The city set plans to build a new plant, hired an engineering firm to design the facility and set in motion a series of water-rate increases to cover the costs of the new plant.
However, in the mid-1990s the first round of controversy erupted as it was learned the water plant would cost more than city officials had expected.
That discovery led to new arguments alleging the council was making a mistake in building a new water plant.

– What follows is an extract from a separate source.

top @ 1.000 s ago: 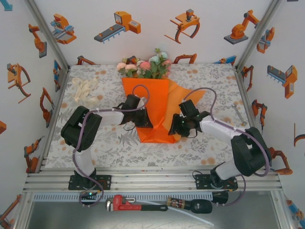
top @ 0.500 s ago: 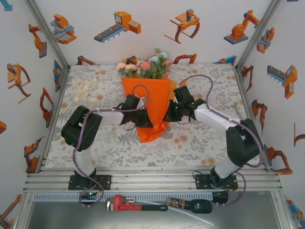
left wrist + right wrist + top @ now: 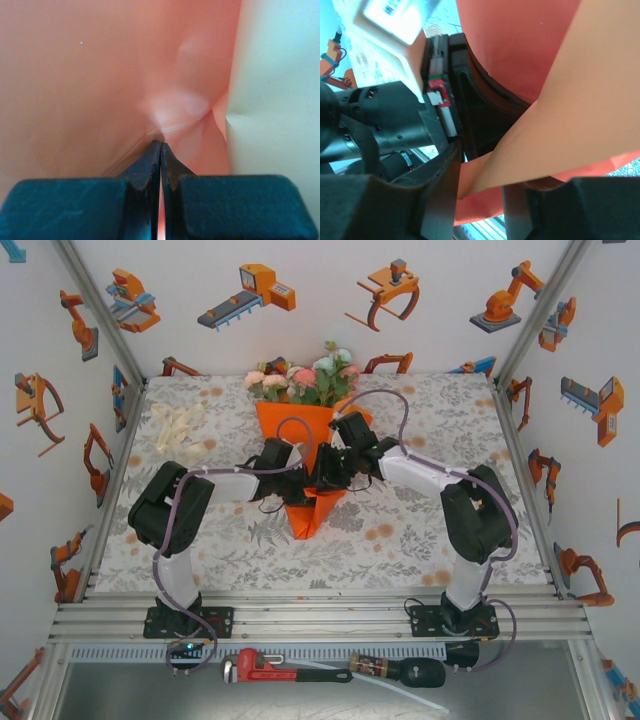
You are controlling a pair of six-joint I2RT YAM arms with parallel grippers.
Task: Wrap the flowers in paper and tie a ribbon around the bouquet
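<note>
Paper (image 3: 312,514) has drawn in since a second ago. Then one flap lay spread flat toward 3 o'clock. Now that flap is folded over toward 9 o'clock, and the sheet makes a narrow orange cone on the bench (image 3: 430,540), tip at 6 o'clock. The right arm (image 3: 470,525) has swung with the flap from the 3 o'clock side to the middle, while the left arm (image 3: 170,505) lies as it did. The flowers (image 3: 305,380) stand out of the cone's mouth at 12 o'clock, and the ribbon (image 3: 175,428) lies heaped at 10 o'clock, both where they were.

The cone's long edges run from mouth to tip, and both wrists cover their middle stretch. Bare bench lies at 3 o'clock and 6 o'clock of the cone, out to the side wall and the near rail. At 9 o'clock the left arm takes up the room. The ribbon sits well apart from the paper, near the left wall.

The left pincer (image 3: 160,146) comes onto the cone's middle from 9 o'clock. Its fingers are pressed together on a thin fold of paper, with an orange sliver showing between them. The right pincer (image 3: 482,176) meets it from 3 o'clock, just beside it. Its fingers stand apart, and the edge of the folded flap runs through the gap, not pinched as far as shows. The left arm's black body lies just behind that flap.
</note>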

Some residents argued it would be more cost-effective to repair the old water plant.
It was then that city officials decided to redesign the plant and to divide the project into smaller pieces, with each piece to be built by a different contractor.

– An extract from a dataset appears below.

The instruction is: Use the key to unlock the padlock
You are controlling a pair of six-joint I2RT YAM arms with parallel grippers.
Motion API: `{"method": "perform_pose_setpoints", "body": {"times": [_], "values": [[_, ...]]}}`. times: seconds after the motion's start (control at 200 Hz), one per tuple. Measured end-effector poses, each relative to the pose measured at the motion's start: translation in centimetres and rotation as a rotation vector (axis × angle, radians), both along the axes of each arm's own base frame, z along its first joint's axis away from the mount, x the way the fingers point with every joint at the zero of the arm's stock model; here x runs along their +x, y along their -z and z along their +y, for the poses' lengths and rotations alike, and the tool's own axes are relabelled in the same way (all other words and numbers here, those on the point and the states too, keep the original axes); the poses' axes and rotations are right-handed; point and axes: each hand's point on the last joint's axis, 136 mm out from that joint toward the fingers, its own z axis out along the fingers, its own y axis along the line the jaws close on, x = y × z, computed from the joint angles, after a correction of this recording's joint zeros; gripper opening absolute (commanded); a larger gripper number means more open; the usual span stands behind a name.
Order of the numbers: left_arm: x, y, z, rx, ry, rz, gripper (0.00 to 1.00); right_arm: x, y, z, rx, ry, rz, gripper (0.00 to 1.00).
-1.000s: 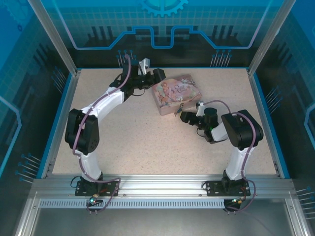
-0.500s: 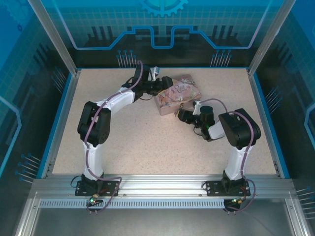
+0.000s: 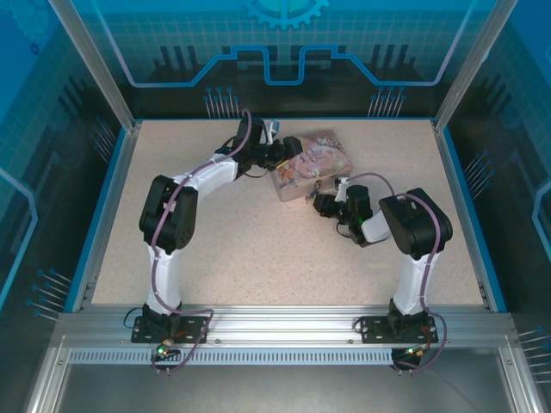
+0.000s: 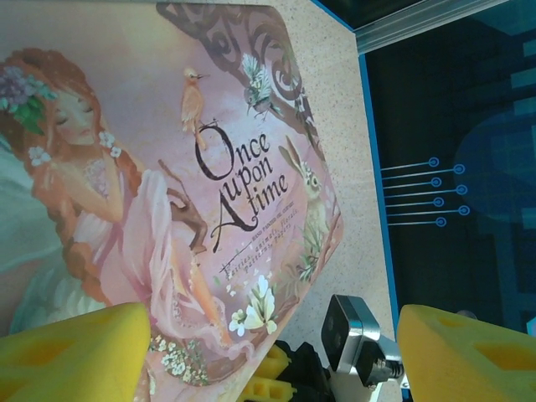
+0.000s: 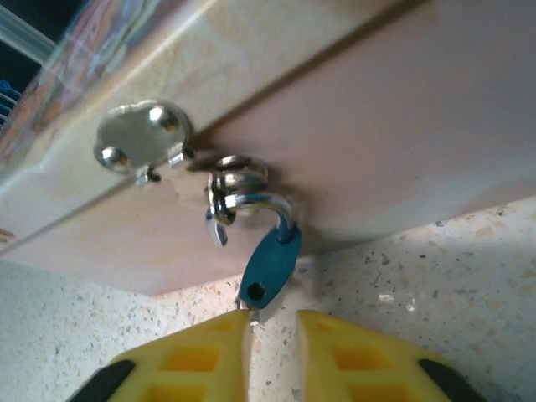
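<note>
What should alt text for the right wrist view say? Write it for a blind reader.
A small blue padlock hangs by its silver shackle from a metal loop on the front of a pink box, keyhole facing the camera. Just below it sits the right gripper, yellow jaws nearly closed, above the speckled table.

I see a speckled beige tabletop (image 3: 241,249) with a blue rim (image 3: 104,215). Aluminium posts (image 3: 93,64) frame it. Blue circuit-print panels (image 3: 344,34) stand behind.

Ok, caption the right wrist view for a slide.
Right gripper, fingers nearly closed, sits just below the blue padlock hanging from the hasp of the box.
</note>
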Motion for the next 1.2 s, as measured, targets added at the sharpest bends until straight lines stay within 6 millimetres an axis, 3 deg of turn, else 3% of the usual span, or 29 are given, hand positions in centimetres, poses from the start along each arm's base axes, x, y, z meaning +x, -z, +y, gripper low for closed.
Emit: {"method": "perform_pose_setpoints", "body": {"times": [0.165, 0.33, 0.405, 0.575, 0.74, 0.945, 1.201], "values": [[0.0, 0.7, 0.0, 0.005, 0.0, 0.011, 0.78, -0.1, 0.3, -0.1, 0.005, 0.003, 0.018, 0.08], [0.1, 1.0, 0.0, 0.007, -0.001, 0.015, 0.78, 0.0, -0.2, -0.2, 0.018, -0.003, -0.002, 0.33], [0.1, 1.0, 0.0, 0.008, -0.003, 0.015, 0.78, -0.1, -0.5, -0.2, 0.012, -0.011, -0.019, 0.37], [0.1, 1.0, 0.0, 0.009, -0.003, 0.015, 0.78, -0.1, -0.7, -0.1, 0.012, -0.018, -0.025, 0.37], [0.1, 1.0, 0.0, 0.009, -0.003, 0.015, 0.78, 0.6, -0.6, 0.1, 0.014, -0.018, -0.031, 0.33], [0.1, 1.0, 0.0, 0.009, -0.003, 0.015, 0.78, 0.9, -0.1, 0.3, 0.025, -0.011, -0.012, 0.12], [0.1, 1.0, 0.0, 0.009, -0.003, 0.015, 0.78, 0.8, -0.2, 0.1, 0.063, 0.002, -0.003, 0.03]]}}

City officials hoped in doing so they could reduce the cost of the project.
Throughout the discussion, some residents started an effort to recall two council members who were pushing for the water plant — Councilman Steve Vasquez and former council member Daniel Paramo.
That recall effort led to another recall effort by those in support of the water plant project against Councilwoman Jo Shields, who argued the council should take a look at upgrading the old water plant.
In the end, neither side followed through with a recall vote.
As work got under way on the new treatment plant, the controversy faded — but not for long.
Another round of controversy started when the city became locked in a legal dispute with Cornerstone Construction, the company contracted to do the initial excavating work and build the ponds for the plant.
Cornerstone walked away from the project before it was finished, stating the city had failed to pay for work being done by the company. That legal dispute was the first of what would become a larger legal battle after the plant was built.
By 1999 all phases of the water plant, which came with an $18 million price tag, had been built. That March the city tested the plant while preparing to bring it on line in April.
During testing cracks and holes appeared in the two water ponds and two sludge ponds, so much so that the ponds could not retain water.
All plans for a grand opening celebration were put on hold and the city spent months trying to determine how best to repair the damage, find any other problems with the ponds and make sure problems do not reoccur.
In the end, the city spent more than $1 million on repairing the ponds. A bulk of that cost went toward lining the ponds with plastic.
The city continued its legal battle with Cornerstone. While Cornerstone had filed a lawsuit against the city, the city had filed its own lawsuit against Cornerstone for not finishing the project. When the problems occurred, the city added the repair costs to its lawsuit.
The legal fight ended when the two sides reached a settlement in which Cornerstone would pay the city $375,000, much less than the city had sought.
In July 2000, after a year of tests, the city brought the water plant online. City officials said since then the plant has provided quality water service to city residents.
But work on the city's water service is on-going.
"We are excited the water plant is up and running," Santillan said. "The next step is to implement the pipeline program."
Santillan said the city will spend $5 million on upgrading pipelines throughout the city. He added the goal is to create a loop of pipelines so the water pressure each resident and business receives will be equal.
He said with the current pipeline system, the water pressure varies throughout the city.
"We still have a long ways to go," Santillan said.
Still, city officials have said the new water treatment plant has the capacity to handle up to 15 million gallons of water per day and that can be expanded to 30 million gallons per day.
Santillan said that capacity will allow the city to handle residential, business and industrial growth.
Santillan pointed out that the water plant helped attract a beef-processing plant to the city. In addition, he said the new water plant will enable the city to meet the needs of San Diego State University, which has plans to build a North County campus near Brawley.
Santillan said the goal is to use the water plant as a selling point to attract future development.